El Comercio

Marta Rodil, la semana pasada, en su despacho de trabajo en la Acerona.
Marta Rodil, la semana pasada, en su despacho de trabajo en la Acerona. / DANIEL MORA

«Entro en Cajastur centrada en los proyectos de interés social»

  • «He sido nombrada por una mayoría del Pleno. Soy independiente y agradezco que nadie haya cuestionado mi capacidad profesional»

  • Marta Rodil Abogada de CSI y representante del Ayuntamiento en la Fundación Cajastur

La abogada Marta Rodil acaba de ser nombrada representante del Ayuntamiento de Gijón en la Fundación Cajastur -entidad que se creó en 2014 como consecuencia de la Ley de Cajas de Ahorros de 2013-, con el apoyo de los grupos de Foro y Xixón Sí Puede. Asesora de la sección sindical de CSI y con más de 20 años de ejercicio profesional, por sus manos han pasado algunos de los pleitos laboralistas más sonados de los últimos años en Asturias como la victoria de la plantilla de Tenneco en los tribunales contra el desmantelamiento de la fábrica de Gijón. También ha llevado los casos de las regulaciones de empleo (ERES) de Soft Computing en Mieres, Liberbank o la empresa mixta Sedes.

¿No ve contradicciones en que vaya a sentarse en la Fundación Cajastur la misma persona que tumbó el ERE de Liberbank?

Son dos cosas diferentes. La defensa de los derechos laborales de los trabajadores de un banco y el ejercicio de actividades de la Fundación, que son actividades que consisten en proyectos que redundan en el interés general.

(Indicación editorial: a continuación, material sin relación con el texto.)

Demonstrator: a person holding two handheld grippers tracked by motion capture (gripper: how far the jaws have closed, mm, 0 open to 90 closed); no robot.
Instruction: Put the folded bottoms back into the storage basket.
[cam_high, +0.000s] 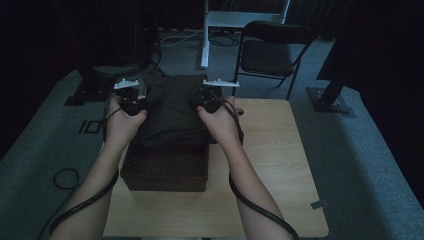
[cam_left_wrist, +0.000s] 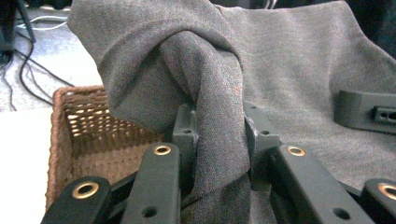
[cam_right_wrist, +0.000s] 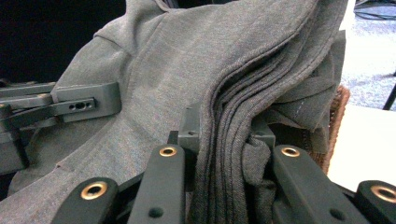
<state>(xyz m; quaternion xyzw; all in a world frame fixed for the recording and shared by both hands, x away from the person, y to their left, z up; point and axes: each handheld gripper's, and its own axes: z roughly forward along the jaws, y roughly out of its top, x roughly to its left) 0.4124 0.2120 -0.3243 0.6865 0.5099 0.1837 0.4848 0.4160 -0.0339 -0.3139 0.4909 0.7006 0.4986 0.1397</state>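
Observation:
A folded grey cloth (cam_high: 174, 107) hangs between both grippers over the far end of a brown wicker basket (cam_high: 165, 172) on the wooden table (cam_high: 270, 170). My left gripper (cam_high: 132, 102) is shut on the cloth's left edge; a bunched fold of cloth (cam_left_wrist: 219, 121) is pinched between its jaws, with the basket (cam_left_wrist: 84, 130) below left. My right gripper (cam_high: 210, 102) is shut on the right edge, where several stacked layers of cloth (cam_right_wrist: 229, 140) run between the jaws. The other gripper (cam_right_wrist: 60, 107) shows across the cloth.
A black folding chair (cam_high: 272, 52) and a white desk leg (cam_high: 205, 35) stand beyond the table. Cables trail on the grey carpet (cam_high: 65, 177) at the left. The bare table top extends right of the basket.

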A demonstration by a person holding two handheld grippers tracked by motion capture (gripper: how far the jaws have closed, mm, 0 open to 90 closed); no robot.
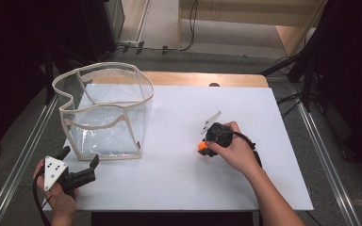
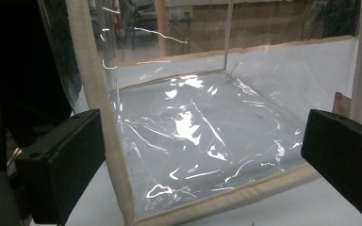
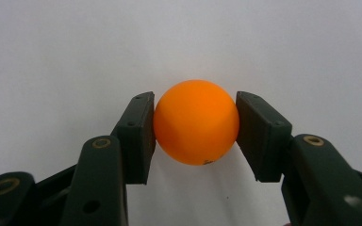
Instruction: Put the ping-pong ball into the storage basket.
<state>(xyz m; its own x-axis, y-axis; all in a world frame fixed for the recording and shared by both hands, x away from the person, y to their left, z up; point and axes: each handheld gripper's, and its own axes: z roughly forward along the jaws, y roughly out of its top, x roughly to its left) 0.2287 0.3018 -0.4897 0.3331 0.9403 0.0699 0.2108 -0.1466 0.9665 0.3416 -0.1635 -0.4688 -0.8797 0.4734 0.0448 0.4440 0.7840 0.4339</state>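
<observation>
An orange ball (image 3: 196,121) sits between the two black pads of my right gripper (image 3: 196,129), which press on both its sides just over the white table. In the high view the same orange ball (image 1: 201,147) shows under my right gripper (image 1: 206,147) near the table's middle. My left gripper (image 1: 81,160) rests at the table's front left with its jaws wide apart and nothing between them. It faces the front wall of a clear plastic bag (image 1: 104,113) with cream fabric trim; that bag (image 2: 207,136) stands upright and open-topped in the left gripper view, just beyond my left gripper (image 2: 202,165).
The white table top (image 1: 184,174) carries the bag at its left. A wooden strip (image 1: 202,78) runs along the far edge. Metal rails (image 1: 23,155) flank the table, and cables lie on the floor at the right (image 1: 292,101).
</observation>
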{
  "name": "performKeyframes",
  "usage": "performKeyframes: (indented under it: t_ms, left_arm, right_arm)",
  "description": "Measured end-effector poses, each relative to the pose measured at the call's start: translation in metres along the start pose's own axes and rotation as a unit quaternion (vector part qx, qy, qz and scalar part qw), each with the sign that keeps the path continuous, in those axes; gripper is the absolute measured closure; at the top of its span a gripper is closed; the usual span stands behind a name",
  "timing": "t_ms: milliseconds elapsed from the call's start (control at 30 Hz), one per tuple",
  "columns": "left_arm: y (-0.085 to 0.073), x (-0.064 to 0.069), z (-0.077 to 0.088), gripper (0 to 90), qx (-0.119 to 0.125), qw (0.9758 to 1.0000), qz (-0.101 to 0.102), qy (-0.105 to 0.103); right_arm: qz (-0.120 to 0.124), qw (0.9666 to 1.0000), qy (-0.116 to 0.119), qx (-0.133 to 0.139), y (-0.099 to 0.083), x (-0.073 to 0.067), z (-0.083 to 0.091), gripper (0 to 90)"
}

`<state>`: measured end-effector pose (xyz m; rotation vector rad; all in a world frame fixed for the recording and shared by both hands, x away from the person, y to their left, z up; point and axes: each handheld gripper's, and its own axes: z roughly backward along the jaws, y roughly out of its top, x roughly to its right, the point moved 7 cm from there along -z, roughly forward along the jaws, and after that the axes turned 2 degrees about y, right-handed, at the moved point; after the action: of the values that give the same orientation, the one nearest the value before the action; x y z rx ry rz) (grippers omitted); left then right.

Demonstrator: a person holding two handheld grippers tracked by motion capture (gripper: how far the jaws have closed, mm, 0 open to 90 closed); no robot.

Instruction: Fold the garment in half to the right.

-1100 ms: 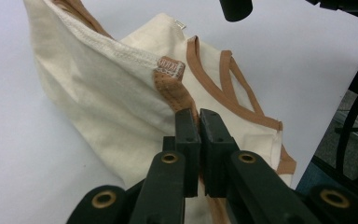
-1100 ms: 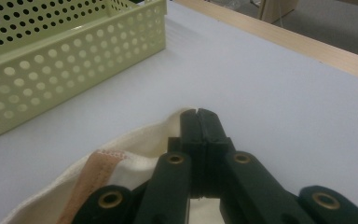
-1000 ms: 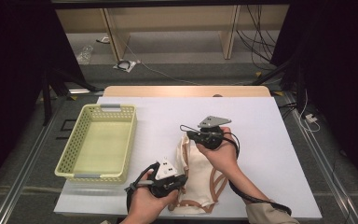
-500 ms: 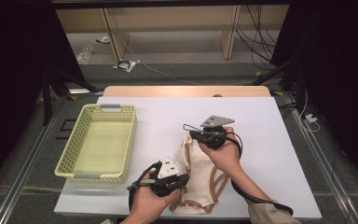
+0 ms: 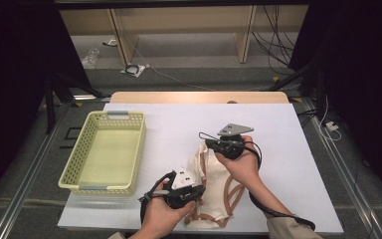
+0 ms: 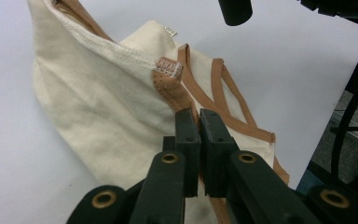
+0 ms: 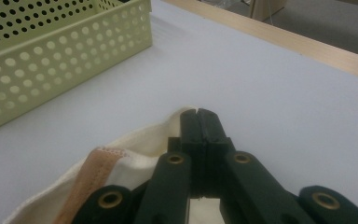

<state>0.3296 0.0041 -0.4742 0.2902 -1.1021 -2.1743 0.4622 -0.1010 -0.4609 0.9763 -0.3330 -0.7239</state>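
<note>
Both grippers clamped on the cream garment
Left gripper pinches the tan strap, right gripper the cream hem (bare counter beyond); yellow basket stands left.

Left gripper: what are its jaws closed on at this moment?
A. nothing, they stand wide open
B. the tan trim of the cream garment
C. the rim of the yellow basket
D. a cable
B. In the left gripper view the left gripper has its jaws pinched shut on the tan trim of the cream garment.
</note>
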Motion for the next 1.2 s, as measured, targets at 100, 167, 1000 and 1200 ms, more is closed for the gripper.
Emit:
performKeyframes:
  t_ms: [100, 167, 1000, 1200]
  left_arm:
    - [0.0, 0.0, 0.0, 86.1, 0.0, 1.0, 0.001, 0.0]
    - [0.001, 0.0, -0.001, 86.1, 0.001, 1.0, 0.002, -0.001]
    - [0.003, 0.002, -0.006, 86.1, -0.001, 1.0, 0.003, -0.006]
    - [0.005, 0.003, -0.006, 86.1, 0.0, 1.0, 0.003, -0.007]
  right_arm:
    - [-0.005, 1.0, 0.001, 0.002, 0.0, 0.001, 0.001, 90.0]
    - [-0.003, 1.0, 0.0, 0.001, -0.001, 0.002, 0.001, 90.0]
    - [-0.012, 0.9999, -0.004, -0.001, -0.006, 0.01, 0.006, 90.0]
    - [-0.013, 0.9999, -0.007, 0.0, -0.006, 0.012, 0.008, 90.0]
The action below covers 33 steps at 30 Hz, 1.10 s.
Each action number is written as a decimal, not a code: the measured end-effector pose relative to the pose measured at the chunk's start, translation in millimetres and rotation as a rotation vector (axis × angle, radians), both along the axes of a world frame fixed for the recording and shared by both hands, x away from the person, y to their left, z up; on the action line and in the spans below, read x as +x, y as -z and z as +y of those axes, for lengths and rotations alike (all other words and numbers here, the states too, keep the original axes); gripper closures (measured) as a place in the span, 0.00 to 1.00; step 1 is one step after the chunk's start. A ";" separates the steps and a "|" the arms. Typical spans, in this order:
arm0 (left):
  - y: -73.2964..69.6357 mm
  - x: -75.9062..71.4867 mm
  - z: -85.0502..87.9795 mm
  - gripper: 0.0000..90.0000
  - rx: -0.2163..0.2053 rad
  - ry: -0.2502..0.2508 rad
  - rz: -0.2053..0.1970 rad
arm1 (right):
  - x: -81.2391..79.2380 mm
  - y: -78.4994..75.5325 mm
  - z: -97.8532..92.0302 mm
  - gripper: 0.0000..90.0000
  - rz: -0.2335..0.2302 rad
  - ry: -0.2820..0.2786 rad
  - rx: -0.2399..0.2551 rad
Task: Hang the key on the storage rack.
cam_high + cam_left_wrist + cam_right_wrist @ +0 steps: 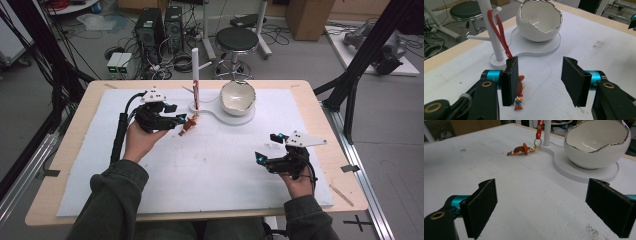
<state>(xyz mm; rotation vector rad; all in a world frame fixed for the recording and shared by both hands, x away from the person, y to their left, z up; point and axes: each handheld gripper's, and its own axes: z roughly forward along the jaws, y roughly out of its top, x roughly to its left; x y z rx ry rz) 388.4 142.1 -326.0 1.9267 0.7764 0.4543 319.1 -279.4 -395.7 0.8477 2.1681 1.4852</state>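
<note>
The work in hand looks like hanging a keychain on the white peg stand [195, 75]: its red lanyard [499, 32] is already looped over a peg, and the small brown figure charm [188, 125] lies on the white mat [210, 165] at about seven o'clock from the stand's base, just beside it. The left gripper [537, 80] has its jaws parted with nothing pressed between them; the charm sits against the outer side of one pad (touching or merely beside it, I cannot tell). To finish this well, I judge the gripper should draw straight back toward six o'clock without brushing the charm, since a snag on the strap could tug the loop off its peg or rock the stand toward the white bowl [238, 97] at its three o'clock. The left hand cradles its gripper from below, jaws aimed toward one o'clock at the stand. The right gripper [270, 147], jaws wide apart and empty, rests low over the mat at about four o'clock, well apart from the charm.
</note>
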 end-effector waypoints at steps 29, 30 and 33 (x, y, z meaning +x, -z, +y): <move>4.3 -16.2 7.4 0.43 0.017 0.022 0.006 | 0.2 0.2 0.2 0.10 0.002 0.000 0.001; 4.3 -16.2 7.4 0.43 0.017 0.022 0.006 | 0.3 0.2 0.2 0.10 0.002 0.000 0.000; 4.5 -17.8 7.5 0.42 0.019 0.030 0.008 | -0.1 0.1 0.3 0.10 0.002 0.002 0.001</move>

Me refiero a que algún patrono quizás la puede ver como un raposo metido en el gallinero por su beligerancia con los efectos del proceso que llevó a la transformación de Cajastur en banco.

Yo defiendo los derechos laborales de los trabajadores con el mismo empeño sea cual sea la empresa para la que presten servicios, pero no estoy en las concentraciones con las pancartas. Mi función en la Fundación va a ser otra, centrada en los proyectos de interés social y también en los de interés general para los asturianos.

Entonces, ¿no va a ser usted el azote del Patronato?

Espero que no. No tengo experiencia previa en este tipo de cargos representativos, pero entiendo que entro en un Patronato con ideas plurales donde yo puedo aportar mi granito de arena y mi visión particular. La verdad es que entro a desempeñar este cargo no remunerado con mucha ilusión.

¿Qué tipo de vinculación laboral mantiene con CSI?

Trabajamos para el sindicato un total de cuatro abogados y un graduado social y todos estamos a contrato parcial. CSI valora mucho la independencia y no te piden exclusividad, ya que todos sus asesores legales coincide, como en mi caso, que tenemos despachos particulares. -¿Cómo ha vivido la polémica que ha envuelto a su nombramiento?

Me sorprendió un poco, pero agradezco que en ningún momento se me haya cuestionado a mí como profesional ni mi capacidad para cumplir las funciones del cargo. Creo que aquí el debate político va por otros derroteros. En el Ayuntamiento me conocen sobradamente todos los grupos políticos porque he llevado durante estos años pleitos de todo tipo.

Pero a nadie se le escapa que fue designada gracias a los votos de Foro y Xixón Sí Puede.

Fue por una mayoría del Pleno. Uno de los requisitos para optar a este cargo era ser independiente y yo lo soy. No tengo ninguna afiliación política. Pertenezco a la sociedad civil.

Un hito en su trayectoria profesional fue la reapertura de la fabrica gijonesa de Tenneco. ¿Qué recuerda de ese pleito?

Me vienen a la cabeza mucha responsabilidad, mucho trabajo y mucha alegría por el resultado final cuando los tribunales nos dieron la razón y se pudo dar marcha atrás a la decisión de desmantelar la fábrica. Hicimos mucha piña con las familias de los trabajadores

También fue importante su intervención en Sedes.

Ahí se aplicó un ERE y sacamos en los tribunales la nulidad y la readmisión de 38 trabajadores. Y es el día de hoy que siguen trabajando todos y haciendo, incluso, nuevas contrataciones.